A colleague asked me to look into a problem with him, mentioning that “Tlib hangs when we run it”. Tlib is a fairly large project that is written in Python. His initial analysis showed that it hangs at a very early phase, during with it tries to fetch the latest version to run from a git server.

Various users complained about the same problem, suggesting that it is not a local issue.

Running the code, and interrupting it with ^C when it hangs, turned up a result similar to the following:

^CTraceback (most recent call last):
  File "./execute_wrong.py", line 8, in <module>
    retval, out, err = execute("git ls-remote")
  File "./execute_wrong.py", line 5, in execute
    retval = p.wait()
  File "/usr/lib/python2.7/subprocess.py", line 1376, in wait
    pid, sts = _eintr_retry_call(os.waitpid, self.pid, 0)
  File "/usr/lib/python2.7/subprocess.py", line 476, in _eintr_retry_call
    return func(*args)
KeyboardInterrupt

Interesting. The code seems to hang while waiting for the git child process to terminate. However, running git ls-remote from the command line works fine, so why does it hang when run from the code?

Investigating the Issue

Let’s look at the code history to see if anything has changed recently.

Nope. A quick git blame shows that this code is more than 5 years old, and has been performing flawlessly every day since then. So what else has changed?

Let’s see what is happening while waiting for the git child process to finish, by running strace on the process:

$ strace -p 5774
Process 5774 attached
write(1, "pull/624/merge\n2fe9da91f5a4b5ba3"..., 4096

OK. The process is trying to write to stdout, but hanging while doing so. It looks like some buffer is getting filled, which blocks the process from writing further.
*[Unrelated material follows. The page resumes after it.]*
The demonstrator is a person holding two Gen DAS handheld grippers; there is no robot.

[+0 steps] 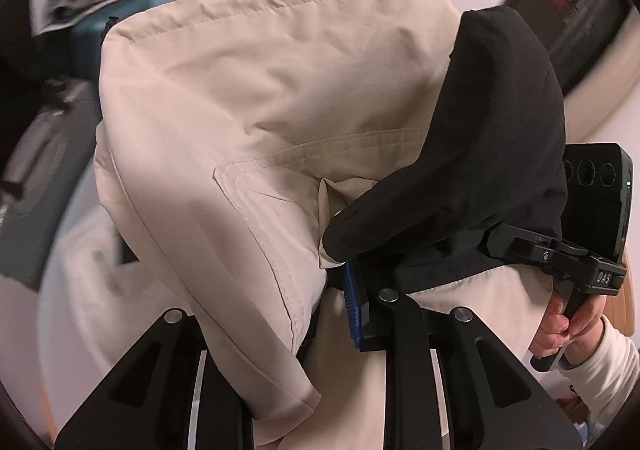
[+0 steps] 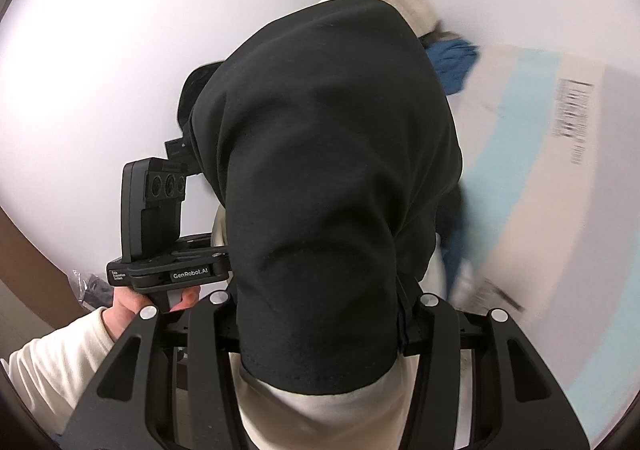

Let’s look at the size of the data returned by the child process:

$ git ls-remote | wc -c
From gitserver:/git/qa/tlib
   65572

Aha! This number looks suspiciously like “a bit more than 64k”. Which affirms our hypothesis. Let’s try to reduce its size by deleting some old remote branches:

$ git push origin :old_branch1
$ git push origin :old_branch2
...
$ git ls-remote | wc -c
From gitserver:/git/qa/tlib
   65368

Now to run the program again… It worked! The program continues to run successfully.

The Code

Here is what the original code looked like (slightly changed to protect the innocent). Can you spot what is wrong?

import subprocess

def execute(command):
    p = subprocess.Popen(command, shell=True, stdout=subprocess.PIPE, stderr=subprocess.PIPE)
    retval = p.wait()
    return retval, p.stdout.read(), p.stderr.read()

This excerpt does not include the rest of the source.